LOL no, the money was always in getting paid for being the default search engine. The market back then was quite easy, it was Microsoft with IE in one corner and basically everyone else in the other corner. Everyone that's developed for IE6 knows it absolutely sucked and was cheering for Firefox to bring standards compliance to the web, because Firefox actually passed the ACID1/2/3 tests. All kinds of web applications, CMS systems etc. could drop all their IE hacks. So a lot of people cheered for and promoted Firefox, but the money mostly came from the Google.

And honestly, that's kinda all the plan they had. After the Microsoft monopoly was broken it was like "Ding Dong! The Witch Is Dead" and they floundered. Google decided to do their own thing with Chrome while Firefox seemed to go off on ten different side projects while ignoring their core product. And over time what might once have been acceptable degree of crashes, memory leaks and lock-ups became annoying. Having to manage a bunch of different extensions of varying quality to get functionality that was getting integrated and worked out of the box in other browsers got tedious.

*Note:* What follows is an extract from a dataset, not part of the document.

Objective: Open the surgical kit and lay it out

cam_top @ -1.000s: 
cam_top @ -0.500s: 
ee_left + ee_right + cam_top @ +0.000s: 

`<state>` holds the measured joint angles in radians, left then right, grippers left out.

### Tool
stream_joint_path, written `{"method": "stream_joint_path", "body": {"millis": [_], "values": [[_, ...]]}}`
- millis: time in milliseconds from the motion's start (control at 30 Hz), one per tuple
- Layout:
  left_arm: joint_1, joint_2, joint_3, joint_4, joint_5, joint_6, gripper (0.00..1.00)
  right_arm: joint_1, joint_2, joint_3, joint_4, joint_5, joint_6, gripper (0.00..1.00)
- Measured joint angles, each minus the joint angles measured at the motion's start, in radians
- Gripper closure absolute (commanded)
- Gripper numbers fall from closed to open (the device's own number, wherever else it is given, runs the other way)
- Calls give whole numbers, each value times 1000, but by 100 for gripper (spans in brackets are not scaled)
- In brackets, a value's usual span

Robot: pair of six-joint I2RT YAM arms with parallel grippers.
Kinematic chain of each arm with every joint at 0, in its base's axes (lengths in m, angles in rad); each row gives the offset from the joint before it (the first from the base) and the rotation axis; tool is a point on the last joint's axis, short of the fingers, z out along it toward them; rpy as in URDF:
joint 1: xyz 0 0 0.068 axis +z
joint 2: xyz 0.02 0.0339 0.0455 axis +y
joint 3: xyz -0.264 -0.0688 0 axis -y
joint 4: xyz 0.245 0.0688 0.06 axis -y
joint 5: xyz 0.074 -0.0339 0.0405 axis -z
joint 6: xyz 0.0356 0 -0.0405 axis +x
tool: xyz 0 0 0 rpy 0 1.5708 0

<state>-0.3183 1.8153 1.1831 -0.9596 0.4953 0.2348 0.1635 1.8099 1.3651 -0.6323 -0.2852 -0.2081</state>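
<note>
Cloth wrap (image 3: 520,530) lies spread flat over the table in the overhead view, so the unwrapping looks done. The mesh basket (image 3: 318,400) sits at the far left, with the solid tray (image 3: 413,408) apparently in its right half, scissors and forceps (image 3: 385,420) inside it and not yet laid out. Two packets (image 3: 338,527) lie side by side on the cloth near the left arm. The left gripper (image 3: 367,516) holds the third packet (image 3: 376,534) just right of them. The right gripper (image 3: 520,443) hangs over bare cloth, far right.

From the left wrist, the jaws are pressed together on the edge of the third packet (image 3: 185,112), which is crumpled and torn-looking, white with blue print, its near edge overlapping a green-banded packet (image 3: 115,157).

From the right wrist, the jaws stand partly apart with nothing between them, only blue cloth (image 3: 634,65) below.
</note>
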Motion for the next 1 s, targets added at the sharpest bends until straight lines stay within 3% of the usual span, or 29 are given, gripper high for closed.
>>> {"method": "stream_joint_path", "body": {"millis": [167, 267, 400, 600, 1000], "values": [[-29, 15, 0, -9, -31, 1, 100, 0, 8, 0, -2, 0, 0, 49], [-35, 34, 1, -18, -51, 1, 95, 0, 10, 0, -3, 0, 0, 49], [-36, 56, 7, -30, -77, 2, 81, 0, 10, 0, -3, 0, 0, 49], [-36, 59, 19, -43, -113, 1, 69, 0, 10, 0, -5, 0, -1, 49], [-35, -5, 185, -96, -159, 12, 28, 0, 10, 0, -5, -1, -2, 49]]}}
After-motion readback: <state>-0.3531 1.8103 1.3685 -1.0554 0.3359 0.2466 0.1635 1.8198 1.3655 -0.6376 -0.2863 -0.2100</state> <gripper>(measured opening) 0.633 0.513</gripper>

I have a love-hate relationship to the death of XUL. It's ability to plug in pretty much everywhere is probably one of the leading causes for why the whole project slowed to a crawl and died on the vine. On the other hand, when they finally cut it they also cut the branch they were sitting on that occasionally made Firefox still worth using. It's no doubt that Electrolysis made Firefox a much better browser and if it had happened five years earlier it'd be a success but by 2016 you mostly ended up with a poorer version of Chrome. Today I feel it's maybe back to even but still lacking any clear benefit.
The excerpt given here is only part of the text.